Learn more about development milestones here: http://bit.ly/whatisASD
Learn more about our AP Method today: https://www.autismpartnershipsg.com/our-method-approach/
3. What causes Autism?
Although there are many theories, no one fully knows the definitive answer to this question. Research shows that autism can be caused by a variety of conditions that affect brain development, which may occur before, during or after birth.
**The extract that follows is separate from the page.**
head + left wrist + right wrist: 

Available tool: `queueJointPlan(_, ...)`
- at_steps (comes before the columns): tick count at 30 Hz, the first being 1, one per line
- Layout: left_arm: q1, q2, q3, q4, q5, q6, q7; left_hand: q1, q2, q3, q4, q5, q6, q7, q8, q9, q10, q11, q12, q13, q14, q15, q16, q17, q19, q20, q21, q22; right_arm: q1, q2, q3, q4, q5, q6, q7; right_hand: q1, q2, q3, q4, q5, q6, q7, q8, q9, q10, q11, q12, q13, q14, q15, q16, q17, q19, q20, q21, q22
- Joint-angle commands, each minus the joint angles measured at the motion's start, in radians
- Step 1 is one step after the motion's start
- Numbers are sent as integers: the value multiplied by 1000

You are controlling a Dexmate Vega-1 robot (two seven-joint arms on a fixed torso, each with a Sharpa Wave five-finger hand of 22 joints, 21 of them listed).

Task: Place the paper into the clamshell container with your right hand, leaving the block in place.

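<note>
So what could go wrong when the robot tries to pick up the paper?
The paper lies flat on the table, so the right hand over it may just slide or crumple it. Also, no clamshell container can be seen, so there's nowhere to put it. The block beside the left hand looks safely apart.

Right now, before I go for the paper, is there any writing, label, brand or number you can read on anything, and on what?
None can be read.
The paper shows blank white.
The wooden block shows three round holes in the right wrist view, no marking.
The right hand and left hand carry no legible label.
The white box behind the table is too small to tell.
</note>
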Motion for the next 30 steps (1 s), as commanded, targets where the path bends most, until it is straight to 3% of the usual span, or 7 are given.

While the cause or combination of causes of autism is not fully understood, research suggests a biological correlation affecting the parts of the brain that process language and information coming in from the senses. Other research findings suggest that there may be an imbalance in certain chemicals in the brain. Genetic factors may sometimes be involved in certain families. In reality, what we know is that autism may develop from a combination of several “causes”.
4. What Is Asperger’s Syndrome (DSM IV)?
Asperger’s Syndrome is a form of autism, a condition that affects the way a person makes sense of the world and relates to others. A number of traits of autism are common to Asperger’s Syndrome including: difficulties in communicating, social relationships, and a lack of social imagination and creative play.
Persons with Asperger’s Syndrome usually have fewer difficulties with language than those with classical autism, often speaking fluently, though their words can sometimes sound formal or ‘unusual’ to the listener. Even though they have few difficulties with language, they do have significant difficulties with social aspects of communication.
Many children with Asperger’s Syndrome are able to adapt to learning in a mainstream school setting. With the right support and encouragement, they are able to make good progress and go on to further education and employment options.
The Diagnostic and Statistical Manual of Mental Disorders, Fifth Edition (DSM-5) which was published in May 2013 no longer includes Asperger’s disorder as a separate diagnosis and has homogenized it under autism spectrum disorder, with severity measures within the broader diagnosis.